_GOAL OF THE EXERCISE_
After locating "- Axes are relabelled" in the listing below, copy that line and each one after it exactly, ending with the line that has "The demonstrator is".

_INFORMATION SUPPLIED_
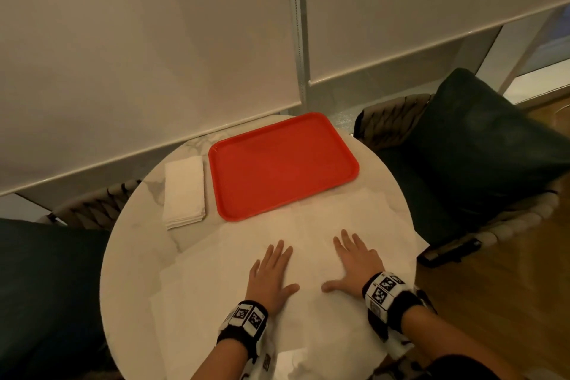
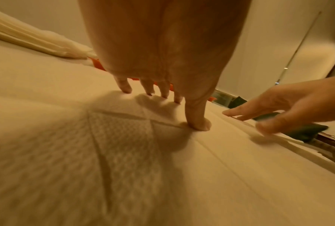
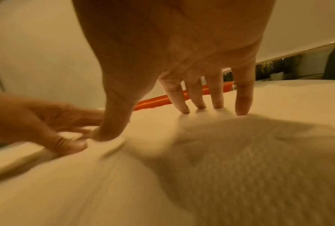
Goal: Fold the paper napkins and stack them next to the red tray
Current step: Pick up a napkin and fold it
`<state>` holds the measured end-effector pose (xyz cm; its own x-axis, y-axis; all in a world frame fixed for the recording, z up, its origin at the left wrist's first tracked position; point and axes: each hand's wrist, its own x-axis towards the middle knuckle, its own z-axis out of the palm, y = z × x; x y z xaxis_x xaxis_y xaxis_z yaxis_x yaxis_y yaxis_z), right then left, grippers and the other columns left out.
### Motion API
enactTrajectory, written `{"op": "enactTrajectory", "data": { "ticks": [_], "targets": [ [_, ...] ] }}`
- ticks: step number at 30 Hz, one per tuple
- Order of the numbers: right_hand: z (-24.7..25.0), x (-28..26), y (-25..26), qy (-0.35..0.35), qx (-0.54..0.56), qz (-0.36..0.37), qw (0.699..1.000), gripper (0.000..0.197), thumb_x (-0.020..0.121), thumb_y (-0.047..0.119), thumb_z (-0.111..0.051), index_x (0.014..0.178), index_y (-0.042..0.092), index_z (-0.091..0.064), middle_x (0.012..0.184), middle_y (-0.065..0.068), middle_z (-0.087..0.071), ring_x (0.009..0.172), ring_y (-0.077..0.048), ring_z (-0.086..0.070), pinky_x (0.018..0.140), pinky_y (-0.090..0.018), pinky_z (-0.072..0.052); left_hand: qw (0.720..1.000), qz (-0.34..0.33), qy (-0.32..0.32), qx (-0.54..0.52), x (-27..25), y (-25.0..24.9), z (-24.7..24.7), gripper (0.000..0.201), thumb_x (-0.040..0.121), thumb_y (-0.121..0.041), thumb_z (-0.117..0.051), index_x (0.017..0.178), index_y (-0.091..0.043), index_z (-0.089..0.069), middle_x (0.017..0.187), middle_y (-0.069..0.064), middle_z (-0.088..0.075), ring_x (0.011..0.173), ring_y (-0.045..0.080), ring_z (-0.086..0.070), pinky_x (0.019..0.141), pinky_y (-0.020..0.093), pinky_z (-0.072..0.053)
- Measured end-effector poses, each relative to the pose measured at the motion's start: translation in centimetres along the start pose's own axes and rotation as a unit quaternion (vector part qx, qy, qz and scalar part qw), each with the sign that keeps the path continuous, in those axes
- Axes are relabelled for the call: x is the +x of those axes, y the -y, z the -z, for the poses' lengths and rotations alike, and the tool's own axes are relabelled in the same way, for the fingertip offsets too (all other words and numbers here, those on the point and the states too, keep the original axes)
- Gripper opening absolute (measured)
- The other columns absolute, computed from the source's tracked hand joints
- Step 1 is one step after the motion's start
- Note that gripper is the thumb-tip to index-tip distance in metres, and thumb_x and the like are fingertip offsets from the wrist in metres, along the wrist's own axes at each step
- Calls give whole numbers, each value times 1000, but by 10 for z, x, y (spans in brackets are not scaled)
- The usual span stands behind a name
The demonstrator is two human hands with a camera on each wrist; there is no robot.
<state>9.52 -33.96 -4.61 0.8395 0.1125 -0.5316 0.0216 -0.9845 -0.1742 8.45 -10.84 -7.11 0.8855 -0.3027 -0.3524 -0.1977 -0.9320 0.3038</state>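
A large unfolded white paper napkin [image 1: 234, 287] lies spread over the near half of the round table. My left hand [image 1: 271, 271] presses flat on it with straight fingers [image 2: 124, 85], thumb down on a crease [image 2: 198, 122]. Close to its right, my right hand [image 1: 354, 262] also lies flat, fingers spread [image 3: 242, 104], with the left hand [image 3: 46, 126] beside it. The red tray [image 1: 282, 165] sits empty at the back of the table. A stack of folded napkins [image 1: 184, 191] rests just left of the tray.
The round marble table [image 1: 142, 225] stands against a blind-covered window. Dark green cushioned chairs stand at the right [image 1: 481, 151] and left [image 1: 40, 271]. A dark flat object [image 1: 450, 251] lies on the right chair's arm near the table edge.
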Motion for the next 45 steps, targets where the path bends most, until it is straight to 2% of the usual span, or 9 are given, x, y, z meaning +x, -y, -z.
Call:
{"op": "enactTrajectory", "data": {
  "ticks": [5, 16, 23, 32, 34, 36, 39, 42, 45],
  "targets": [
    [10, 8, -5, -79, -1, 12, 997, 67, 93, 51, -47, 146, 15, -29, 159, 1, -18, 139, -22, -29, 105, -38, -40, 1000, 3, -4, -16, 0, 0, 1, 83, 90, -55, -52, 152, -38, 0, 160, -15, 15, 149, 11, 10, 119, 42, -4],
    [14, 14, 9, -89, -80, 10, 993, 24, 91, 7, -45, 111, 5, -60, 120, -10, -55, 106, -29, -56, 81, -34, -48, 999, 12, -25, -17, 4, 1, -1, 86, 86, -55, -58, 152, -40, -6, 161, -16, 6, 150, 11, 2, 118, 41, -9],
    [25, 16, 1, -85, -78, 10, 993, 23, 93, 9, -43, 109, 4, -59, 109, -13, -64, 100, -32, -63, 77, -33, -47, 999, 8, -29, -24, 5, 3, -2, 86, 85, -55, -60, 152, -39, -9, 161, -16, 2, 149, 10, 1, 117, 41, -11],
    [80, -14, -12, -160, 75, 15, 984, 22, 91, 29, -52, 98, 15, -68, 93, -7, -67, 83, -25, -63, 76, -36, -53, 998, 14, -10, -65, 11, 1, 15, 82, 81, -58, -64, 149, -34, -26, 160, -12, -16, 146, 15, -17, 113, 44, -22],
    [110, -32, -11, -191, 169, 60, 965, 16, 89, 30, -56, 90, 19, -67, 85, -2, -66, 78, -18, -62, 74, -37, -54, 977, 29, -41, -209, 14, -1, 30, 70, 83, -53, -67, 143, -29, -40, 153, -9, -32, 140, 15, -31, 112, 40, -29],
    [139, -44, -6, -192, 309, 136, 922, 10, 89, 24, -59, 83, 18, -65, 79, 2, -65, 72, -12, -62, 72, -35, -53, 921, 36, -84, -379, 16, -5, 50, 53, 86, -45, -66, 134, -27, -50, 143, -8, -46, 134, 14, -42, 109, 35, -35],
    [172, -51, 5, -144, 491, 203, 835, 13, 96, 16, -53, 100, 11, -64, 93, 0, -67, 78, -10, -66, 71, -27, -56, 864, 3, -115, -490, 21, -16, 86, 38, 94, -40, -55, 127, -23, -56, 130, -6, -58, 127, 14, -51, 107, 38, -42],
    [186, -50, 16, -127, 573, 197, 786, 17, 99, 20, -46, 108, 28, -59, 104, 7, -65, 86, -6, -67, 72, -23, -53, 809, -3, -87, -581, 23, -34, 117, 59, 90, -61, -39, 129, -19, -53, 123, -1, -66, 119, 18, -60, 101, 39, -48],
    [186, -43, 19, -143, 603, 190, 762, 20, 99, 20, -46, 105, 35, -57, 102, 10, -64, 86, -6, -65, 72, -25, -51, 767, -8, -71, -637, 23, -43, 128, 92, 60, -91, -46, 123, -25, -57, 119, 0, -69, 112, 14, -65, 93, 34, -54]
  ]
}}
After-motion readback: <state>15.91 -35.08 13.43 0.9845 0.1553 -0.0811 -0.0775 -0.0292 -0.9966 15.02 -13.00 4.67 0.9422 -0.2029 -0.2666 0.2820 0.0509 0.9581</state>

_PROBLEM SOLUTION_
- Axes are relabelled for the call: x is the +x of those axes, y the -y, z the -z, for the poses' lengths and rotations alike, and the tool's own axes are relabelled in the same way, for the fingertip offsets too (all other words and numbers here, those on the point and the states too, keep the original axes)
- Gripper opening absolute (measured)
- The other columns absolute, computed from the source's tracked hand joints
- Step 1 is one step after the motion's start
- Note that gripper is the thumb-tip to index-tip distance in metres, and thumb_x and the like are fingertip offsets from the wrist in metres, along the wrist's own axes at each step
- Calls give whole numbers, each value times 1000, but by 10 for z, x, y (spans in brackets are not scaled)
- The usual span stands behind a name
The demonstrator is two human hands with a camera on each wrist; there is no robot.

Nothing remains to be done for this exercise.